We had an interesting Sunday school lesson recently about disciples of John the Baptist. One was Apollos, who didn’t know much, or anything, about Jesus, but was a first-rate preacher. He reminds me of the old description of a fanatic: one who has lost sight of any objective but has redoubled his efforts! And then there were a dozen John the Baptist disciples who had never heard of God’s Holy Spirit. All of this is in Acts 18-19.
Our teacher summarized the anomaly by saying that these John followers were living “between dispensations.” They were in the old covenant instead of the new. They lived without knowledge of what God did by sending Christ to save us from our sins.
“Between dispensations” intrigued me. I began to think about some I’ve known over the years who perhaps did the same. They found themselves somehow sandwiched between Old Testament legalism and New Testament grace.
We had a high school coach who felt called to ministry. He came back from a conference believing Christians shouldn’t have television sets in their home. He tossed his and encouraged his church to follow his example. And I had an uncle whose church taught the same thing. It was odd that he kept his TV in the attic and went up there secretly to watch.
It was common in those days for preachers to rail against cigarettes. I remember services where men would put their cigarettes on the altar, making a promise to stop smoking. These were heart-felt commitments, to be sure, and with what medical science now knows, it makes sense not to use tobacco. But there is a dearth of scripture about this, and I suppose one can smoke and be a follower of Christ. The prince of preachers, Charles Spurgeon, used to say he smoked cigars to the glory of God!

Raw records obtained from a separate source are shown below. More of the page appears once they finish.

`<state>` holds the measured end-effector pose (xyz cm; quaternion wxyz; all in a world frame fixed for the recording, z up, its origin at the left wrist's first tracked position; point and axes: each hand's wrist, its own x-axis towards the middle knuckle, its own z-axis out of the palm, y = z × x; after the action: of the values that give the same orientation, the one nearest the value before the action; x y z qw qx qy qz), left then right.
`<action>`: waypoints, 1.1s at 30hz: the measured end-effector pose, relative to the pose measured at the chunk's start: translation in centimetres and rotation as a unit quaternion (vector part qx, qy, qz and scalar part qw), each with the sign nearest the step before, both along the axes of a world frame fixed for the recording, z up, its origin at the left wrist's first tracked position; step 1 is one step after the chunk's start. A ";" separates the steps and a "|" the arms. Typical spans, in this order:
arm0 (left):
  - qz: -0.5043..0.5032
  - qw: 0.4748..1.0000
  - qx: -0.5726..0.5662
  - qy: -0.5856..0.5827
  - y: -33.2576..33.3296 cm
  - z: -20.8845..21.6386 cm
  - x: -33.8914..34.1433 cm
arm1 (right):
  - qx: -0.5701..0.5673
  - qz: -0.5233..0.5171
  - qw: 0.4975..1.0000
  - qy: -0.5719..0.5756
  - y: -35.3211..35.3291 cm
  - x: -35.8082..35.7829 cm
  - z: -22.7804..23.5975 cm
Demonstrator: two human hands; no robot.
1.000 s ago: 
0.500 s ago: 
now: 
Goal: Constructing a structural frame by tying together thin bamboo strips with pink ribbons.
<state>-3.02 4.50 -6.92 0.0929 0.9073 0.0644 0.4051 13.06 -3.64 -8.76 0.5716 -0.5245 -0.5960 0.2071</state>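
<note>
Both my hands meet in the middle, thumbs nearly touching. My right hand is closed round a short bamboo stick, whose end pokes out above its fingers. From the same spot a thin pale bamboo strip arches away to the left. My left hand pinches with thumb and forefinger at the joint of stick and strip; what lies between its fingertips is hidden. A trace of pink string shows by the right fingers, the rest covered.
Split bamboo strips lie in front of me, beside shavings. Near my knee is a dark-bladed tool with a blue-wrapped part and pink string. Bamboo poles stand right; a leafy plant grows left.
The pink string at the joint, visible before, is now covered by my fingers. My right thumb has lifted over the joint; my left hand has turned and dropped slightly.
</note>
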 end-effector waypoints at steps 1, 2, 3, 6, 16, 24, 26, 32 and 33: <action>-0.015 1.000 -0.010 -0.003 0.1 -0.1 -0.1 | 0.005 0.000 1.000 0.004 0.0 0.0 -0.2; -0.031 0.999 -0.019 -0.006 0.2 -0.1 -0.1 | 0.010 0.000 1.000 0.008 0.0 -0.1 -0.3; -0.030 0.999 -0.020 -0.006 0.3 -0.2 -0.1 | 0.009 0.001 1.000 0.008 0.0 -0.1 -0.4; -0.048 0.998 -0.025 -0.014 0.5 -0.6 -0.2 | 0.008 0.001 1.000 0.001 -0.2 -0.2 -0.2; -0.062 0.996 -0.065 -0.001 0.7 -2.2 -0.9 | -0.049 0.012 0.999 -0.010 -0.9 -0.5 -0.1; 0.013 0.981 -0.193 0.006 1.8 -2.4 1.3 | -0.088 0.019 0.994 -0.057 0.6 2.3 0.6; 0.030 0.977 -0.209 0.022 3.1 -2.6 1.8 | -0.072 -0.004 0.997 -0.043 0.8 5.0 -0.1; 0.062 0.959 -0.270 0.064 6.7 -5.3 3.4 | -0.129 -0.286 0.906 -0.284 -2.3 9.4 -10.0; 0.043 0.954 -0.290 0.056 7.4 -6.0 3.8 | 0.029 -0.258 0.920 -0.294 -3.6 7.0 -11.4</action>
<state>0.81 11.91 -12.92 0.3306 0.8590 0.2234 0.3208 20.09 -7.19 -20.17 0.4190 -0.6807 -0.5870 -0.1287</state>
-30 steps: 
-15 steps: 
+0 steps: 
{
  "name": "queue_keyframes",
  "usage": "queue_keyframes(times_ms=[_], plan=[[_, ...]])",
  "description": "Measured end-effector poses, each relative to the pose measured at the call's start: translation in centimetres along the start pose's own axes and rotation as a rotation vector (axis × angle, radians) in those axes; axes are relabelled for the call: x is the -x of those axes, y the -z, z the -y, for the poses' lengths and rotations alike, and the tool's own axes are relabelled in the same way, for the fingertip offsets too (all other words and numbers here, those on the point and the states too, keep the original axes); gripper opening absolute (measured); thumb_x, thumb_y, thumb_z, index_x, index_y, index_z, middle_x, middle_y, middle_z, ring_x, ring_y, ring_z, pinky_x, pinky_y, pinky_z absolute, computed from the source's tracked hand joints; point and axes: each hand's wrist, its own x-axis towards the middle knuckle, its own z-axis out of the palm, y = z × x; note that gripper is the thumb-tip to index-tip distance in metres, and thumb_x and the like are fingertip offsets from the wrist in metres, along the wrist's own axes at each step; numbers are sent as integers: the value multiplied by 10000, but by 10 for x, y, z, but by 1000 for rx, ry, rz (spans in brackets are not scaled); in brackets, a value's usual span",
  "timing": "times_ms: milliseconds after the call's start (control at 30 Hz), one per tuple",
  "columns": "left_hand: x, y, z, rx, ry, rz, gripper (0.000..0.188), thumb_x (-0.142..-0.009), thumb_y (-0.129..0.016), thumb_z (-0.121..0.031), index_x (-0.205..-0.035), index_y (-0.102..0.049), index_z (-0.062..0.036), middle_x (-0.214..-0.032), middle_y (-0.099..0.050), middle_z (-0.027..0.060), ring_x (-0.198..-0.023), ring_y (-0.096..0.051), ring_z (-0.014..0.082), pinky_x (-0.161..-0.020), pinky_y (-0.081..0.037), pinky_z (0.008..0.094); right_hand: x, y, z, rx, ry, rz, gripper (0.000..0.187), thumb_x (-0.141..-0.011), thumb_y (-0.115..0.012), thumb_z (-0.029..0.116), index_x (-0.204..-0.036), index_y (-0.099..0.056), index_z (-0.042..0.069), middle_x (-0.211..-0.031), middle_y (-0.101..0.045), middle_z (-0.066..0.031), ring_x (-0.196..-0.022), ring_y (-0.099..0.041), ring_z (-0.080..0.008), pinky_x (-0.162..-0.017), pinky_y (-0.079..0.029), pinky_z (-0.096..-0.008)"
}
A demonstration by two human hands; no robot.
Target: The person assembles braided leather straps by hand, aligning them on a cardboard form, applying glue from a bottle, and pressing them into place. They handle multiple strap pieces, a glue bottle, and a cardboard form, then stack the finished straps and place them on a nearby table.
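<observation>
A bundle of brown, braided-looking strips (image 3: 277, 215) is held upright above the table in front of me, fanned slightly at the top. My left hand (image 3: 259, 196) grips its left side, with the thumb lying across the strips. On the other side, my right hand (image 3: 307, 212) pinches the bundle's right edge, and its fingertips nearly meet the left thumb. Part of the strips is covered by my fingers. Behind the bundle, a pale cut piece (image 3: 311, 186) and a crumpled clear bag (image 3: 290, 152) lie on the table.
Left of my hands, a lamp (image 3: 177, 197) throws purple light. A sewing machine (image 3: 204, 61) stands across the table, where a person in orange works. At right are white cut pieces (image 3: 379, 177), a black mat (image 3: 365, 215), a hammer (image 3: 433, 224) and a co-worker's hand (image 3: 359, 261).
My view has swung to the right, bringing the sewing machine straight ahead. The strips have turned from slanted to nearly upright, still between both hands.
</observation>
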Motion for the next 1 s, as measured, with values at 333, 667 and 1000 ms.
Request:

I remember being exhorted not to play cards or go to car races as a young Christian. In the intervening years I’ve often joked about eating being the only sin we Baptists can enjoy since we can’t drink, smoke, dance or play cards!
Certainly, I understand the need for moral instruction, and that believers ought to refrain from questionable activities that would harm our influence on those weaker in faith. But I believe falling into legalism to be accepted by God is living between dispensations. That’s Old Testament. The New Testament teaches about a God of grace who accepts us as we are, puts his Spirit within us to guide us, and patiently leads us in good decision-making. He works in our lives to make us better people. And grace means he doesn’t stop loving us when we mess up.